はじめに
繰り上げ返済をすると住宅ローン控除額はどうなるのか?
収入が10年間変わらないと仮定して、それぞれの場合で試算してみました。
<繰り上げ返済なしの場合>
繰上げ返済をしない場合、10年経過後のローン残高が約2000万円となり、上記1840万円以上となるため、ローン控除の額は約184万円となります。
<パターン1:毎年100万円ずつ繰上げ返済をする>
5年目までは、18万4100円で繰り上げ返済なしの場合と変わらず。6年目以降は繰り上げ返済に合わせて控除できる金額が減っていき、10年間の総額で、約160万円となります。

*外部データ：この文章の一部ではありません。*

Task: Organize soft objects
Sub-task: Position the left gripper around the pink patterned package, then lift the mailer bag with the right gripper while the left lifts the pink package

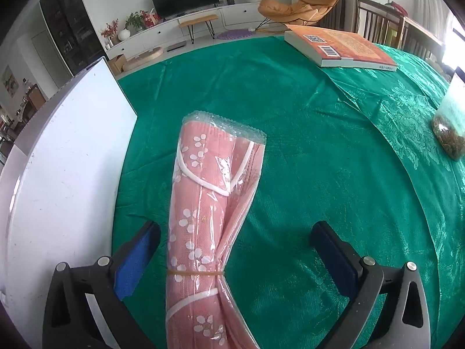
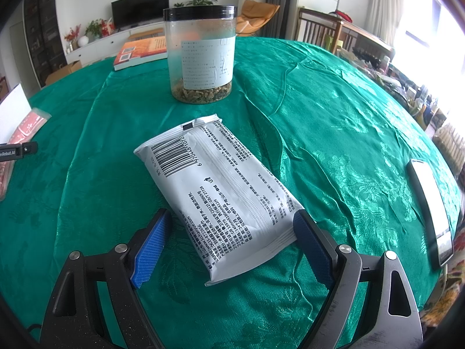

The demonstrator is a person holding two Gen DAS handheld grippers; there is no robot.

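Nothing looks sorted yet, judging by how things are lying: both soft items are sitting loose on the green cloth [image 2: 334,122], well apart from each other, and neither is being gripped. The left gripper [image 1: 235,238] is standing wide open around the pink roll [image 1: 212,203], which is running lengthwise between its blue pads and reaching forward beyond them, just beside the white board [image 1: 69,157]; whether the left pad is touching the wrap I cannot tell, and the right pad is clearly apart from it. The right gripper [image 2: 229,224] is likewise spread wide, straddling the near end of the white pack [image 2: 221,192], with its right pad at or just against the pack's corner and its left pad just beside the pack's edge, touching or not I cannot say. What is left seems to be nearly everything: closing on each item and carrying it to wherever the soft things belong, a place the views are not showing. The roll is pink fabric with white blossoms and white piping, sealed in crinkly clear plastic and cinched by a rubber band [image 1: 196,273], so it should squash easily. The pack is a flat, pillowy film pouch with a crimped seam, barcode and dense print, probably slippery. The rigid jar [image 2: 200,55] and book [image 1: 340,46] are standing apart.
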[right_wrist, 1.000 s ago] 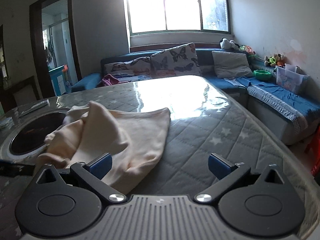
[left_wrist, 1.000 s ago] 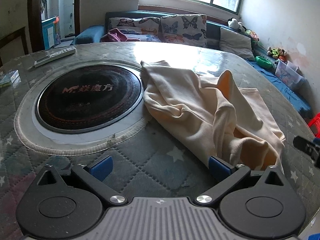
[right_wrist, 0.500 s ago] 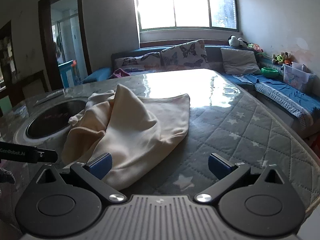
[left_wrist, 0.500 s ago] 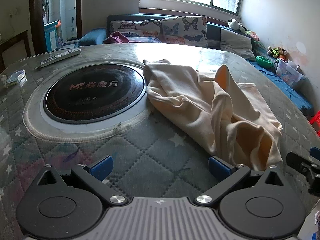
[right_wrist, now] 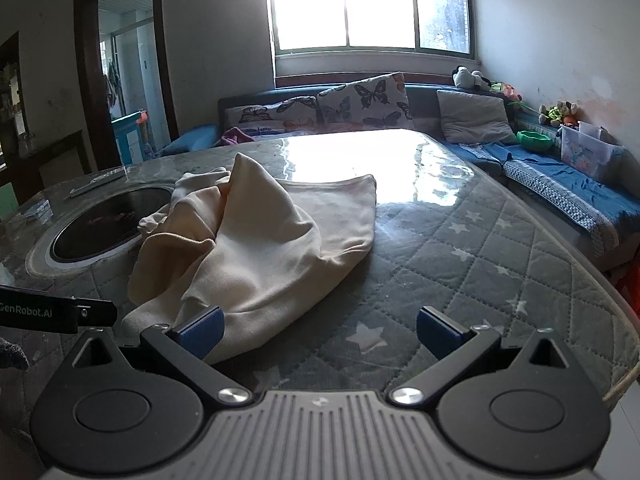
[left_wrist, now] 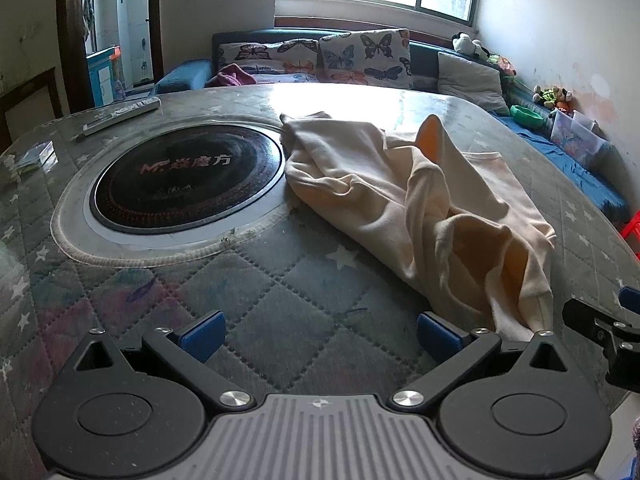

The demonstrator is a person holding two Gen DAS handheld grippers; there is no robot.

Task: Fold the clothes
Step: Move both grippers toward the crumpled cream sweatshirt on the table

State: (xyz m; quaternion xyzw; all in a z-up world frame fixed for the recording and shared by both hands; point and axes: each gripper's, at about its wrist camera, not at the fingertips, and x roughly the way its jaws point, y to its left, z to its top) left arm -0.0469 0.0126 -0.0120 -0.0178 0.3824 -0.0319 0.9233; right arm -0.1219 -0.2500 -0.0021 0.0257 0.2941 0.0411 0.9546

<パターン2:5年毎に500万円ずつ繰上げ返済をする>
10年総額で約176万円となります。
このように、単純に住宅ローン控除の効果だけを考えると、繰り上げ返済しないのが一番効果があり、次点がパターン2、パターン1となります。
パターン別、繰り上げ返済による利息軽減効果は?
それを踏まえて、今度は繰り上げ返済の利息軽減効果についてみていきましょう。
<繰り上げ返済なしの場合>
借入額2700万円を固定1.5%、返済期間35年の場合、まったく繰り上げ返済しなかった場合の今後の返済総額は、概算で3472万1321円となり、利息合計が772万1319円となります。
<パターン1:毎年100万円ずつ繰り上げ返済をする>
もし、毎年100万円ずつ繰り上げ返済をすると、返済期間が35年から約15年となり、今後の返済総額が3006万5911円、利息合計が306万5912円で、約466万円の利息軽減効果があります。
<パターン2:5年毎に500万円ずつ繰り上げ返済をする>
5年毎に500万円ずつ繰り上げ返済をすると、返済期間が約16年、返済総額3082万2053円、利息合計が382万2054円で、約390万円の利息軽減効果です。
<パターン3:ローン控除が終わってから繰り上げ返済をする>
ローン控除期間の10年間が終わってから、まとめて10年分1000万円の繰り上げ返済を実施し、その後、毎年100万ずつ繰り上げ返済を継続していくと仮定すると、返済期間が約16年、総返済額が3100万3288円、利息合計が400万3288円となり、約372万円の効果です。
<パターン4:繰り上げ返済をせずに資産運用にまわす>
繰り上げ返済をせずに資産運用にまわす場合、シンプルに考えるとローンの金利である1.5%よりも、運用で増やすことができれば、繰り上げ返済をするよりも効果が出ることになります。ただし、もちろん運用にはリスクがありますので、必ずしも1.5%以上で増やせると確約されるものではないので、それを含めて検討する必要があります。
ただ、大幅に増やせる可能性もなくはないので、リスクはあるが、結果的に一番返済額を抑えることができる可能性があるという位置づけです。
このように、早めに繰り上げ返済した方が利息軽減効果は高いことがわかるかと思います。